First published in Pro-Audio Review Magazine. Here is the link: Audio-Technica AT899 Subminiature Microphone
When considering a microphone for use in the theatre, musical or otherwise, size does indeed matter, as does sound quality. Audio-Technica’s new AT899 subminiature condenser microphone certainly delivers in both departments, and with characteristics that compare with larger A-T microphones it will leave the budget conscious sound designer quite satisfied.
Product PointsApplications: Theater, broadcast
Key Features: Sub-miniature size; omnidirectional pattern; many clips and mic holders
Contact: Audio-Technica at 330-686-2600, Web Site.
The AT899 ($299) element housing is .63 inches long and .20 inches in diameter with a non-reflective black finish. The long 9.8-foot cable is 0.08 inches in diameter. Its three-pin TA3F output connector mates with a three-pin TB3M connector on the provided AT8537 power module, which terminates to a three-pin XLR connector.
The mic element is a fixed charge condenser with an omnidirectional polar pattern that boasts a frequency response of 20 Hz to 20 kHz. The power module has a flat/low-rolloff at 80 Hz, 12 dB/octave. Phantom power can be provided by an external 11V to 52V DC phantom power supply, or a 1.5V AA battery placed in the power module should provide about 1,200 hours of continuous use.
The max input sound level is 138 dB SPL (1 kHz at 1% THD) with phantom, 116 dB SPL with battery. The mic’s dynamic range under battery power is 86 dB (1 kHz at 1% THD) and when powered with phantom expands to 108 dB (1 kHz at 1% THD).
Provided accessories are abundant. Included with the mic are: AT8537 power module, AT8439 cable clip; clothing clip base, viper clip base, magnet clip base and plate with lanyard, three single mic holders, two double mic holders, two element covers, two windscreens, battery and a protective carrying case. Options include beige finish for the mic and accessories.
There is also a version for wireless systems with proper terminations.
I wanted to test frequency response and dynamic range for vocal reinforcement (singing as well as speaking) and for recording. I designed a production of Dames at Sea in a well-known theatre in Maryland, and one of the performers agreed to help me test out the microphone by singing a few songs with an accompanist onstage after a matinee performance. She stood onstage and performed four songs – two with the lav on her head and two with the lav clipped to her shirt.

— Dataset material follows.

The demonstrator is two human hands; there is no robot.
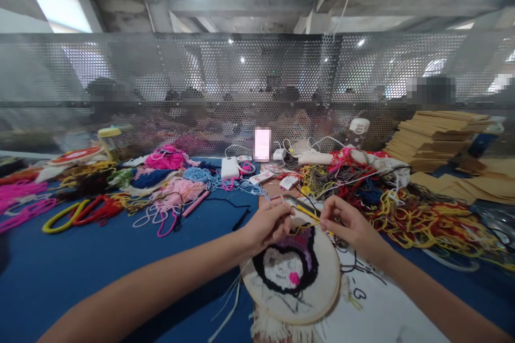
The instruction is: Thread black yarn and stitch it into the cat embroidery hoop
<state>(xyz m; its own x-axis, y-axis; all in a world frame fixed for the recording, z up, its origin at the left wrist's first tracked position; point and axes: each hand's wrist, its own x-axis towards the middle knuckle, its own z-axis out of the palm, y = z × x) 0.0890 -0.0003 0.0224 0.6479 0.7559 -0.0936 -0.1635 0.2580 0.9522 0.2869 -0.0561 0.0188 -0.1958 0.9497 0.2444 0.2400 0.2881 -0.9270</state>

The first thing you notice about the AT899 when you open up the leather-like case is its compact size. When deciding on a mic to use in a theatrical situation, size is a consideration. This microphone is small enough to mount on the forehead just below the hairline so it’s exposed without reading too badly from the audience. The actor told me that it was comfortable to wear, and she pretty much forgot it was there. That’s important because an actor that is thinking about her mic is not thinking about what she should be thinking about when performing.
This lav performed surprisingly well for a capsule of its size. I have to say that in general I find that the smaller the mic, the crispier it sounds – but the 899 was undistorted and uncolored from the quiet to the very loud. It needed a minimum of EQing to the room, and its coverage area allowed for little proximity effect. She told me that the mic was so light that she forgot it was strapped to her head.
She sounded very present in the recording as well, with a natural attenuation of the background noises made by those stage hands.
The next test was on a man that had never spoken in public before. He was the new house manager and was tasked with getting in front of the audience for the pre-show announcements. We clipped the mic to his lapel and he nervously made his way onstage. Again, the mic performed just as well as the “expensive” mics we used in the show, with smooth transitions as he jerked his head to and fro while speaking. He was nervous and spoke softly, so thankfully there was plenty of headroom, and loads of gain before feedback.
The AT899 is a good value. It reproduces vocals dependably, can be hidden on a performer comfortably and virtually invisibly. I would have absolutely no problem recommending this lav to small to mid-sized theatres as a very fine alternative to the most expensive models.